Meu coração ficou dormente, substituído por um peso frio e de chumbo. Os guardas me soltaram, gesticulando em direção ao caminho íngreme e rochoso. Cada passo era uma agonia, cada reverência uma dor lancinante enquanto meu corpo machucado se arrastava contra a pedra áspera. Meus ferimentos, ainda em carne viva, se abriram a cada genuflexão, o sangue escorrendo por minhas roupas finas. Eu me movia mecanicamente, uma marionete em cordas, minha mente desconectada da realidade brutal do meu tormento físico.
Quando eu vacilava, um dos guardas, sem uma palavra, agarrava minha cabeça e a batia contra os degraus de pedra, um estalo nauseante ecoando no silêncio. "Instruções do mestre", ele resmungava, seu rosto impassível. "Sem atalhos na penitência."
Horas depois, o sol já se pondo no horizonte, cheguei ao cume. Meu corpo era uma massa de feridas cruas e sangrentas, meu rosto manchado de sujeira e lágrimas. Minhas roupas estavam rasgadas, minha pele esfolada. Eu fiquei ali, balançando, um vaso quebrado e vazio.
Bernardo e Cíntia estavam esperando, ladeados pelo guru, que me observava com um sorriso inquietante e conhecedor. Bernardo, ao me ver, franziu a testa, um lampejo de algo, talvez preocupação, em seus olhos. Ele deu um passo hesitante para a frente.

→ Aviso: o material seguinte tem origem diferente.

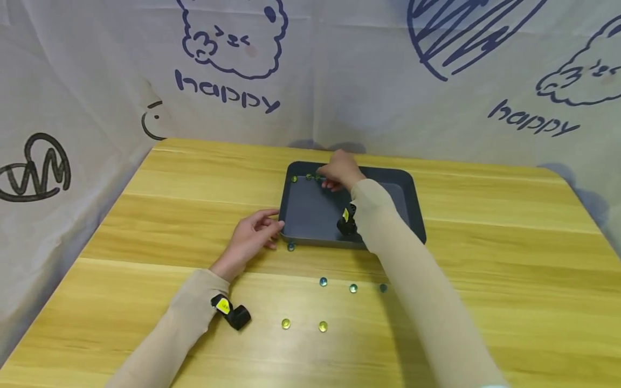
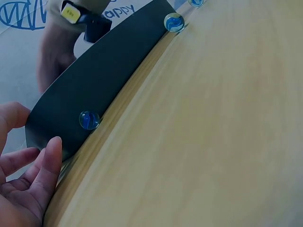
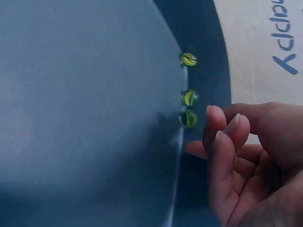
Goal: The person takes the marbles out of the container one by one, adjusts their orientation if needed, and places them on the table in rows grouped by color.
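A dark grey rectangular tray point(image 1: 315, 215) lies on the wooden table. My left hand point(image 1: 249, 237) touches its near left corner from outside with thumb and fingertips. Over the tray's far wall is my right hand point(image 1: 342, 171), its fingers loosely bent and no object visible between them. Just beside its fingertips sits a green-yellow marble point(image 3: 189, 119), with another marble point(image 3: 189, 98) close by and a third marble point(image 3: 188, 59) farther along. All three rest along the foot of the far wall. A blue marble point(image 2: 89, 120) sits outside the tray by its near wall.
On the table in front of the tray are a blue marble point(image 1: 323, 281), a teal marble point(image 1: 353, 288) and a darker marble point(image 1: 383, 288) near the right sleeve. Two yellow marbles point(image 1: 286, 323) lie nearer the person. A white cloth point(image 1: 339, 81) with drawings hangs behind the table.
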The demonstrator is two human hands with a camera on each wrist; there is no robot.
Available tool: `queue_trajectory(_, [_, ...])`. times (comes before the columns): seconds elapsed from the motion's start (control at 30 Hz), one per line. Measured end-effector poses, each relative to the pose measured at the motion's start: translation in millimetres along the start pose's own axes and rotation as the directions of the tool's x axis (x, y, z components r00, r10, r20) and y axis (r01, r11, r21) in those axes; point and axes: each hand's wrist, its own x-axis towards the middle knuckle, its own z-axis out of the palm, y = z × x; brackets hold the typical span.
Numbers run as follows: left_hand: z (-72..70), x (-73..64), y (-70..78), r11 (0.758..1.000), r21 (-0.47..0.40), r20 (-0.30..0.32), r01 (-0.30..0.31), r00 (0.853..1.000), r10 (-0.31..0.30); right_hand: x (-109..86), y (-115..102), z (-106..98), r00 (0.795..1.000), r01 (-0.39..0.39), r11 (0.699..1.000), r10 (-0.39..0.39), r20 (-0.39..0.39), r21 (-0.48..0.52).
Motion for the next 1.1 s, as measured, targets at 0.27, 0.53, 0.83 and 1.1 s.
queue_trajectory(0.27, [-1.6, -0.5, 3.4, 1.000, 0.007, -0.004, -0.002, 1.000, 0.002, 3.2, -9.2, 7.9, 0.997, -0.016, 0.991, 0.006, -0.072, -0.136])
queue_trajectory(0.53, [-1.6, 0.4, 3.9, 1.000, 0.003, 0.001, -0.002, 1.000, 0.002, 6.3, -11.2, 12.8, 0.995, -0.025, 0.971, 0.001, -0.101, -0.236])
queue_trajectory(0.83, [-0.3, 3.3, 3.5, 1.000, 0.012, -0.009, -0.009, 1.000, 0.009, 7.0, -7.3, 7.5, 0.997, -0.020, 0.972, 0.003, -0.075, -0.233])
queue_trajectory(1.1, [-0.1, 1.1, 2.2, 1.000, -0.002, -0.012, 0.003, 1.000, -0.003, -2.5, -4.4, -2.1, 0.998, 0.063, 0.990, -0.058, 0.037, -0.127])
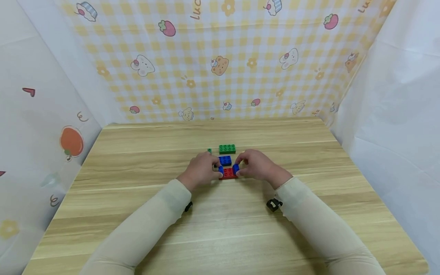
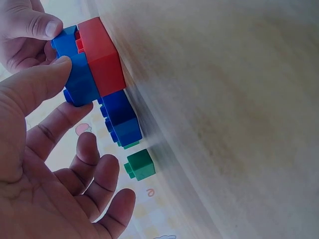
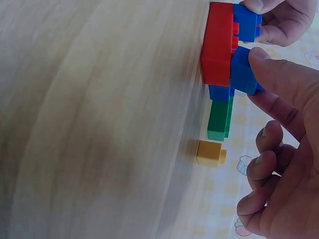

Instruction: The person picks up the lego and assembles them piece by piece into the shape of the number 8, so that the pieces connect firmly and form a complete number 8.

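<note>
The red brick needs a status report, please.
Left hand, right hand each pinching a small blue brick. Red brick beneath both. Larger blue brick behind, apparently not blocking.

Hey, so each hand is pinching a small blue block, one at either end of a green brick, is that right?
Not quite: the brick between them is red, not green. The head view shows the left hand pinching one small blue block and the right hand pinching another small blue block, at either end of the red brick.
</note>
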Motion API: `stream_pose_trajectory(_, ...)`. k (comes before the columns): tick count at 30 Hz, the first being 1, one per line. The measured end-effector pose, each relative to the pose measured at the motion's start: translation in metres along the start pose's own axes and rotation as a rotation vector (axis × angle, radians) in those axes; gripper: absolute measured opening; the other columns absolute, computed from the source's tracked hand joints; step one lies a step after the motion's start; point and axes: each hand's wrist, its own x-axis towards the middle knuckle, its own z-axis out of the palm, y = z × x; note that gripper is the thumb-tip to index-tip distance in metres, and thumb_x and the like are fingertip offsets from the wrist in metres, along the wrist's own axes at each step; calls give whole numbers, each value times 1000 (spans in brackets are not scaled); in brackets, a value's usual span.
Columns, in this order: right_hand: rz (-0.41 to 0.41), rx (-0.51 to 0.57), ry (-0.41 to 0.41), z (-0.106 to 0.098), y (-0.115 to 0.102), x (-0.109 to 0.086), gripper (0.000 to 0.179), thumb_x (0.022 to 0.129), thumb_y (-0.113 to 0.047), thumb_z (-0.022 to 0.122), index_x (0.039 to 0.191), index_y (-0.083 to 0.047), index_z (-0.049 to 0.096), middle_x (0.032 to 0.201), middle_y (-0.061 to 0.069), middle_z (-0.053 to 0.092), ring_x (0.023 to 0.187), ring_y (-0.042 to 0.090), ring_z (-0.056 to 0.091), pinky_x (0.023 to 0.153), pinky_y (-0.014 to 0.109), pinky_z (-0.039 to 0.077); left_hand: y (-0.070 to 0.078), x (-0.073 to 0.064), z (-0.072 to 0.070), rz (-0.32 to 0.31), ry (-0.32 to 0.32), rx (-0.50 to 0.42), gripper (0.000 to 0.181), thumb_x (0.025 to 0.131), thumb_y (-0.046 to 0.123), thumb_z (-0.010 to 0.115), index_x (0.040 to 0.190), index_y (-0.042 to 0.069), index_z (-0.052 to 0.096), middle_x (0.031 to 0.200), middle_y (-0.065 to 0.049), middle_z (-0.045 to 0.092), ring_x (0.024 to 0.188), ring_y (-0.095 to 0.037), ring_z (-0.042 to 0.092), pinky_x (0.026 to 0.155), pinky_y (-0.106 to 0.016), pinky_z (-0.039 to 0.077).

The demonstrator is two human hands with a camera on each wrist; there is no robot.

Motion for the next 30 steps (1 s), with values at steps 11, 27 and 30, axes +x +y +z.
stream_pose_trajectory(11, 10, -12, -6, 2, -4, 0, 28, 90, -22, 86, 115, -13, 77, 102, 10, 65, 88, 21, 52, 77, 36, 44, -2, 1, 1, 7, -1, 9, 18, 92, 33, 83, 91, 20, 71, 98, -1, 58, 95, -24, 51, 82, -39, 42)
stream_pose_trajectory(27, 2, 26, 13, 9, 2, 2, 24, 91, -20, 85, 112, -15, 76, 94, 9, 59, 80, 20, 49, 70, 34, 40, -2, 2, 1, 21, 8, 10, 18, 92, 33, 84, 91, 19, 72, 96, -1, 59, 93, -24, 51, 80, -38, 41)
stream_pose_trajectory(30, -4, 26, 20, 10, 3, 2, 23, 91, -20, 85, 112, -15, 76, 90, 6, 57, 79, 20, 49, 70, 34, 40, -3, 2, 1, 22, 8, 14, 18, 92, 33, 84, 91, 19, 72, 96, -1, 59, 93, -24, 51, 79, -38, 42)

"Bernardo", eu disse, minha voz rouca, desconhecida até para mim. Eu havia usado seu nome completo, uma partida gritante do tratamento íntimo que antes reservava para ele. "O que mais você quer?"
Ele estremeceu, uma mudança sutil em seu comportamento de outra forma composto. Cíntia, vendo sua oportunidade, correu para a frente, uma imagem de gratidão frágil. "Oh, Amélia, obrigada", ela disse com um sorriso afetado, agarrando o braço de Bernardo. "Já me sinto muito melhor. O guru diz que seus esforços purificaram o ar."
Eu queria bater nela de novo, limpar aquele sorriso presunçoso e falso de seu rosto. Mas eu estava totalmente exausta, cansada demais para sequer levantar a mão. Simplesmente me virei para sair, precisando escapar da hipocrisia sufocante de sua presença.
Nesse exato momento, um alarme estridente e agudo soou de um monitor próximo. Uma voz estalou por um alto-falante: "Aviso! Deslizamento de rochas instável detectado! Procure abrigo imediato!"
Uma pedra enorme, deslocada pelas vibrações, veio rolando montanha abaixo, diretamente em nossa direção. O caos irrompeu. As pessoas gritavam, espalhando-se em todas as direções.
Bernardo, sem pensar duas vezes, empurrou Cíntia para trás dele, protegendo-a com seu corpo. Ele era seu protetor, seu herói. Mas, ao se lançar para salvá-la, seu braço se abriu, batendo em meu peito. O impacto me jogou para trás, desequilibrada, diretamente no caminho do projétil que se aproximava. Minha cabeça bateu no chão com um baque surdo, e então, tudo ficou preto. A última coisa que ouvi foi o estrondo da pedra e o grito distante de Bernardo, não do meu nome, mas do de Cíntia.